▶ [WHAT IS NEEDED] Return, in their exact form, the lines that lie between the start of the data below and the line containing "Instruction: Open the", with both ends included.

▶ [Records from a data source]
Start of Block
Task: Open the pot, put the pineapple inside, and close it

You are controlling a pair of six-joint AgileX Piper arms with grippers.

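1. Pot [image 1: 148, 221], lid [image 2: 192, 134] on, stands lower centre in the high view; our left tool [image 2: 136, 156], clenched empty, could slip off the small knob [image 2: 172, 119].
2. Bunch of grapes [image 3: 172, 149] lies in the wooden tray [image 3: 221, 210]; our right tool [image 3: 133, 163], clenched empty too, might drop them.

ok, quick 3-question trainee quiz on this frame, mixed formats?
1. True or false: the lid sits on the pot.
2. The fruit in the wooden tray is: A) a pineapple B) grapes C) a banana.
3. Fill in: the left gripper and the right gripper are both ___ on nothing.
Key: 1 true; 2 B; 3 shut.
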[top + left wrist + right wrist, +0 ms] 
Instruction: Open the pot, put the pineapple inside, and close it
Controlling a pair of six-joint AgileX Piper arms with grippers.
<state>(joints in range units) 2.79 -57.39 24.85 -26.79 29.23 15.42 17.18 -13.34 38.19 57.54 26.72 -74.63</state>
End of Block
▶ [EXERCISE SOLUTION]
Task: Open the pot, put the pineapple inside, and close it

You are controlling a pair of six-joint AgileX Piper arms with grippers.

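1. Pot [image 1: 148, 221], lid [image 2: 192, 134] on, stands lower centre in the high view; our left tool [image 2: 136, 156], clenched empty, could slip off the small knob [image 2: 172, 119].
2. Bunch of grapes [image 3: 172, 149] lies in the wooden tray [image 3: 221, 210]; our right tool [image 3: 133, 163], clenched empty too, might drop them.

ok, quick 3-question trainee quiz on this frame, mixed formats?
1. True or false: the lid sits on the pot.
2. The fruit in the wooden tray is: A) a pineapple B) grapes C) a banana.
3. Fill in: the left gripper and the right gripper are both ___ on nothing.
Key: 1 true; 2 B; 3 shut.
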[top + left wrist + right wrist, +0 ms] 
Instruction: Open the pot, put the pineapple inside, and close it

What this exercise asked for has been supplied.